Laut Informationen der Jerusalem Post gibt es Konflikte innerhalb des Geheimdienstes, wie mit dem Kurs der Regierung umzugehen sei. Feststeht, dass alle sechs noch lebenden früheren Mossad-Chefs sich ganz eindeutig öffentlich gegen die Reformpläne der Regierung stellen.
Größere Sorgen bereitet der Regierung, dass rund 10.000 Reservisten aus allen Teilen der IDF "nicht mehr zum Dienst erscheinen wollen". Das gaben sie am vergangenen Samstag auf einer Pressekonferenz bekannt.
Der Knesset-Beschluss ist für weitere Hunderte von Reservisten, einige aus kritischen Einheiten und in wichtigen Positionen, so Ha’aretz, Grund, nicht zum Dienst zu erscheinen.
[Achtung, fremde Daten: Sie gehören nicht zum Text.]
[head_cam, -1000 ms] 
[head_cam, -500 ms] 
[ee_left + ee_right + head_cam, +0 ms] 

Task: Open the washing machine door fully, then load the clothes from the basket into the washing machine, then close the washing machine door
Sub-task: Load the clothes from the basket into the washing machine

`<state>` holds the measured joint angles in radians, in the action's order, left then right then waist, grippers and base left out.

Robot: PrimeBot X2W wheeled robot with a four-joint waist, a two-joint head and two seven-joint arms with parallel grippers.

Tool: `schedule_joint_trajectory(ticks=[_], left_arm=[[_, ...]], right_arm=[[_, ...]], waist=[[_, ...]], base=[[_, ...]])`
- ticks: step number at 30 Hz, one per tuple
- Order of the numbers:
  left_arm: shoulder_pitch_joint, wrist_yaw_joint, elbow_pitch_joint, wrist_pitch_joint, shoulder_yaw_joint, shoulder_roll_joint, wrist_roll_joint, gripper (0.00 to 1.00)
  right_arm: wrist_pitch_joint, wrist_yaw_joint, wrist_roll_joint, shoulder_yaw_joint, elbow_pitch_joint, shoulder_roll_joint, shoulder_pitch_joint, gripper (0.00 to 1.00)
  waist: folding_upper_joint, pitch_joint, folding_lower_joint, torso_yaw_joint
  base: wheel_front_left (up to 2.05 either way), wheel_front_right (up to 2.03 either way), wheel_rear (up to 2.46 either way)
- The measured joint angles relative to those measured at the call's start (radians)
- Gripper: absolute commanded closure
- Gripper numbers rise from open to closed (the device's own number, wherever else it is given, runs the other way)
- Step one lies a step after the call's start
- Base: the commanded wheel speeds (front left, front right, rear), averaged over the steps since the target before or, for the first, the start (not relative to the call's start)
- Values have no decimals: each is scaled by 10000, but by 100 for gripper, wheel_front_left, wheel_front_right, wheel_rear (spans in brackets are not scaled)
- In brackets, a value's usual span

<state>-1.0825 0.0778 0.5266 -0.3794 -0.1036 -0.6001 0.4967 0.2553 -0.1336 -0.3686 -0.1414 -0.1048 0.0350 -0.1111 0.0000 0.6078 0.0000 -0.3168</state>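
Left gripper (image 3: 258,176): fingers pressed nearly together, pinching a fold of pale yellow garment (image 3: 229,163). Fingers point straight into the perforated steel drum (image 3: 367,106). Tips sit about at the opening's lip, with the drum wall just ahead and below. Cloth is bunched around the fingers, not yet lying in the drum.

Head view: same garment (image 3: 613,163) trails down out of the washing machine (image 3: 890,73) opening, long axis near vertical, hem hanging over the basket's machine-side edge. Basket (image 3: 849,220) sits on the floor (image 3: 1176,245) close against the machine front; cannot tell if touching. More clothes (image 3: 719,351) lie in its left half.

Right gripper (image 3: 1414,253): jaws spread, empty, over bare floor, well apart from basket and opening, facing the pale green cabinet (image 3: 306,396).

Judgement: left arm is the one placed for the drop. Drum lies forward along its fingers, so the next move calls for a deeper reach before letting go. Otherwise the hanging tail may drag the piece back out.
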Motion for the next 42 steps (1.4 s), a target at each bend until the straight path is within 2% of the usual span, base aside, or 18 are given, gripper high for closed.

Was das bedeutet, erklärt die Zeitung so:
Vorerst werden die IDF in der Lage sein, ihre Aufgaben zu erfüllen. Das ist nicht das Problem. Der eigentliche Schaden wird sich erst langfristig bemerkbar machen: Es werden weniger Reservisten zur Verfügung stehen, vor allem Piloten und solche, die andere wichtige Aufgaben übernehmen. Nicht weniger wichtig ist, dass der Generalstab ein Übergreifen des Protests auf die reguläre Armee befürchtet. Dies dürfte vor allem bei den Flugbesatzungen, dem militärischen Nachrichtendienst und den technischen Einheiten der Fall sein.
Dies wird nicht immer durch öffentliche Erklärungen geschehen. Es wird genügen, dass die Offiziere ihre Laufbahn nicht verlängern und die besten Soldaten sich nicht für die Offiziersausbildung anmelden, um im Laufe der Zeit schweren Schaden anzurichten.
Amos Harel, Ha’aretz
Hisbollah-Chef Hassan Nasrallah: Israel auf dem Weg des Zusammenbruchs
Dass sich Hisbollah-Chef Hassan Nasrallah am Montag in einer Fernsehansprache über die Krise in Israel gefreut hat, dürfte Beunruhigungen verstärken. Nasrallah sieht in der gegenwärtigen Krise einen "Weg des Zusammenbruchs, der Fragmentierung und des Verschwindens" der "Entität" Israel.
Mit dem neuen Gesetz kann der Obersten Gericht künftig eine Entscheidung der Regierung oder einzelner Minister nicht mehr als "unangemessen" einstufen.
Die gestrige Abstimmung in der Knesset war die erste Etappe eines größeren Vorhabens der Regierung, bei der Premierminister Netanjahu mit religiösen Radikalen und Rechtsextremisten koaliert, das Hindernis auszuräumen, das der Oberste Gerichtshof ihrer für ihre Absichten stellt.
Der Gerichtshof sollte keine Vorhaben mehr vereiteln können. Zudem will man bei der Besetzung einen dominierenden Einfluss haben.
Ob es Netanjahu angesichts der Stimmung im Land und der Proteste eine Kurskorrektur vornehmen will und, falls ja, ob er sich dazu gegen die rechten und religiösen Kräfte durchsetzen kann, ist offen.
Mit der Einschätzung, dass dem nicht so ist, und dass die Hoffnung auf ein Weiterbestehen der Demokratie vor allem bei den Protesten liegt ("beeindruckendste zivile Widerstandsbewegung in der Geschichte des Landes"), steht Ha’aretz bei Weitem nicht allein.
Gestern hatte auch Israels Ärztekammer einen Proteststreik angekündigt.